الأقليدسي
Al-Uqlidisi
Pioneer of Decimal Fractions
Early Life & Education
Al-Uqlidisi was born around 920 CE in Damascus. His epithet suggests he worked as a copyist or dealer of Euclid's Elements, giving him deep familiarity with classical Greek mathematics from an early age. He traveled widely in his youth, as he himself noted, encountering diverse mathematical traditions. He settled in Damascus, where he composed his landmark arithmetic treatise in 952 CE. His work reflects a practical orientation: he was interested not merely in theory but in making calculation more efficient and accessible to working scholars and merchants.
Life & Achievements
Abu'l-Hasan Ahmad ibn Ibrahim al-Uqlidisi was born around 920 CE in Damascus, Syria. His name, meaning "the Euclidean," suggests he was a copyist or seller of Euclid's works, though he became a highly original mathematician in his own right. He is primarily celebrated for the earliest known use of decimal fractions in arithmetic, a contribution of foundational importance to mathematics.
Al-Uqlidisi wrote his major work, Kitab al-Fusul fi al-Hisab al-Hindi (Chapters on Hindu Arithmetic), in Damascus in 952 CE. This treatise was one of the earliest and most comprehensive accounts of the Hindu-Arabic numeral system written in Arabic. Unlike earlier authors who merely described the system, al-Uqlidisi deeply explored its computational potential, introducing modifications that made arithmetic more practical and powerful.
His most revolutionary contribution was the explicit use of decimal fractions, representing parts of a unit using the positional decimal system extended to the right of a marker. He used a vertical stroke to separate the integer part from the fractional part, an ancestor of the modern decimal point. This allowed him to halve odd numbers in decimal notation, perform operations that had previously required cumbersome fractions, and carry out calculations with a fluency and precision that earlier methods could not match.
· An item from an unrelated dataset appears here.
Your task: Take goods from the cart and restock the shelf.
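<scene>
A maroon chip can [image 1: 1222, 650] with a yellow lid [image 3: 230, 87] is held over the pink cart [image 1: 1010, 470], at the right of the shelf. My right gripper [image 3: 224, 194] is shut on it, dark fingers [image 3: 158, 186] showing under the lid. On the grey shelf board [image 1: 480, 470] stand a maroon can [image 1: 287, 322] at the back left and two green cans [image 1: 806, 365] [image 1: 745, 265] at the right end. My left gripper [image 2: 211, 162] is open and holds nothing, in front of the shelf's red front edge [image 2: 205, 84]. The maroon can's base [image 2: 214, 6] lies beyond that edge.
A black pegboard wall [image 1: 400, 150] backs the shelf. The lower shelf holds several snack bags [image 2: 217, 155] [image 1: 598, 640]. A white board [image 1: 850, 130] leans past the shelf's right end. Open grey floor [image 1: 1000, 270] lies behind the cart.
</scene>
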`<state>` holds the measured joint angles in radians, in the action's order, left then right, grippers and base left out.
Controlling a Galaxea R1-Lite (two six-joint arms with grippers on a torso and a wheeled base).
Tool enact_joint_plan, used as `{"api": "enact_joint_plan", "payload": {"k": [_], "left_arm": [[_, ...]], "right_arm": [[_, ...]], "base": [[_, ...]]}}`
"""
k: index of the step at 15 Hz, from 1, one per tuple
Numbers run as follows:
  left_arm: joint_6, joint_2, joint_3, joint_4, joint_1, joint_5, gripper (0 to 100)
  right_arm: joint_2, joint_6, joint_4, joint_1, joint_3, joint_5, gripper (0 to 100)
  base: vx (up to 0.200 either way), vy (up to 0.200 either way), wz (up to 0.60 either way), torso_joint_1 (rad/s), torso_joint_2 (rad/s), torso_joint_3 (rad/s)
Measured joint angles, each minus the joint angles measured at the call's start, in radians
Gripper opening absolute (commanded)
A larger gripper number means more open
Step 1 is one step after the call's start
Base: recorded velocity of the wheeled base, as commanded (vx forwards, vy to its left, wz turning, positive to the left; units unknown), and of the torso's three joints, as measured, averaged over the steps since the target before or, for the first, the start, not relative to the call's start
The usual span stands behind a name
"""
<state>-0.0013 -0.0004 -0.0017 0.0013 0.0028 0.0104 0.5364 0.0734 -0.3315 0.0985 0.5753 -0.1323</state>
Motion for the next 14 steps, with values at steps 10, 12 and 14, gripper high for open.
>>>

Al-Uqlidisi also eliminated the need for the dustboard — a sand tray used for calculation — by developing methods suited to pen and paper, making arithmetic more accessible and permanent. He died around 980 CE in Damascus. His Kitab al-Fusul survived in a single manuscript and was rediscovered by modern scholars, who recognized it as a milestone in the history of mathematics and the precursor to the decimal notation the entire modern world relies upon.
Key Discoveries & Contributions
- Earliest known explicit use of decimal fractions in arithmetic
- Introduction of a notation separating integers from decimal fractions
- Development of pen-and-paper arithmetic methods eliminating the dustboard
- Systematic treatment of the Hindu-Arabic numeral system for practical computation
Notable Works
- "Kitab al-Fusul fi al-Hisab al-Hindi (Chapters on Hindu Arithmetic)"
Famous Quotes
""Calculation upon paper endures; calculation upon dust vanishes with the wind.""
Life Lesson
Small notational innovations can carry enormous power — a single mark distinguishing whole from part changed how humanity counts.
Legacy
Al-Uqlidisi's decimal fractions, introduced a millennium ago in Damascus, underlie every calculation performed in the modern world today.